- [WHAT THE TASK ASKS]: The answer should be an exact repeat of the stretch of material below from the line containing "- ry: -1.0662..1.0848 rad" through the line containing "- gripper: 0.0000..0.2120".

=-=-=

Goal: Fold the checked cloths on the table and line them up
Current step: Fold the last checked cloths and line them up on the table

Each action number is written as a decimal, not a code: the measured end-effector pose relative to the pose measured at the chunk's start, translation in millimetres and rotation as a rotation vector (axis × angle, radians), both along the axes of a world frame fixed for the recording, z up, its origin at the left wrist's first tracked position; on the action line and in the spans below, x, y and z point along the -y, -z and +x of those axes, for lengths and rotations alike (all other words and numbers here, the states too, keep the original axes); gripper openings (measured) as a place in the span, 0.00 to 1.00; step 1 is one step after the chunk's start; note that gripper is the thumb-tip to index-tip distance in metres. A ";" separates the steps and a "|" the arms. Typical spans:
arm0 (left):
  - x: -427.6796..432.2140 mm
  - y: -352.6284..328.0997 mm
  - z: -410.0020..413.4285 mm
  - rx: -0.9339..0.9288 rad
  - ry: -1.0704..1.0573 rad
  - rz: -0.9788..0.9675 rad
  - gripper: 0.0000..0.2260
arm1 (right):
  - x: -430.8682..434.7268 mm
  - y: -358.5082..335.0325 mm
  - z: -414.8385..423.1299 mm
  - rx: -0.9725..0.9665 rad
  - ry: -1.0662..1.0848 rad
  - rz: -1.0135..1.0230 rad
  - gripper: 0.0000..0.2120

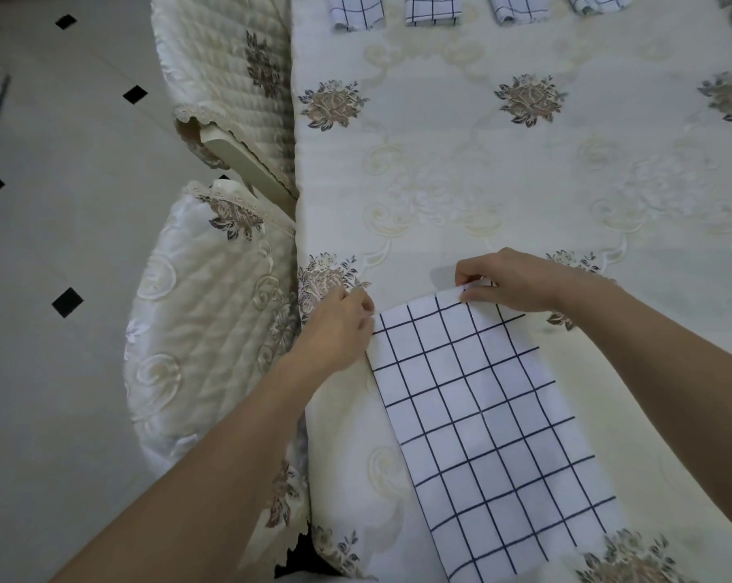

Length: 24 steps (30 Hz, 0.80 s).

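**Holding the far corners of a checked cloth on a cream-covered table**

Looking down from head height at a table [503, 174] draped in a cream covering embroidered with brown flowers and pale scrolls.

Lying flat on the near part of it, a white checked cloth [482, 418] with dark grid lines. Stretching as one long strip from the hands down to the bottom of the view, and slanting a little to the right.

Pinching the strip's far left corner with the left hand [339, 326], fingers curled closed on the fabric edge.

Pinching the far right corner with the right hand [513, 281], thumb and fingers pressed together on the fabric. Holding that corner slightly raised off the table covering.

Sitting in a row along the far edge, well apart from both hands, four folded cloths [358, 11] in the same check. Lying side by side and partly cut off by the top of the view.

Standing just left of the table, two chairs [225, 82] in quilted cream covers. Showing beyond them, a pale tiled floor [61, 229] with small black diamonds.
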<state>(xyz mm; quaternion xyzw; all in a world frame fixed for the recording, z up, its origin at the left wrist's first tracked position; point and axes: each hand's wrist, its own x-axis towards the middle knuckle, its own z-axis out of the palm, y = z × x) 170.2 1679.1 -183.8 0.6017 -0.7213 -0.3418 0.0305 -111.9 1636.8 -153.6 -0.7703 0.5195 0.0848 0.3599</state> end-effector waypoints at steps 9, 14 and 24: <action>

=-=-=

- [ANSWER BOX]:
  - ry: -1.0662..1.0848 rad
  - rz: -1.0135..1.0230 rad
  - gripper: 0.0000..0.2120

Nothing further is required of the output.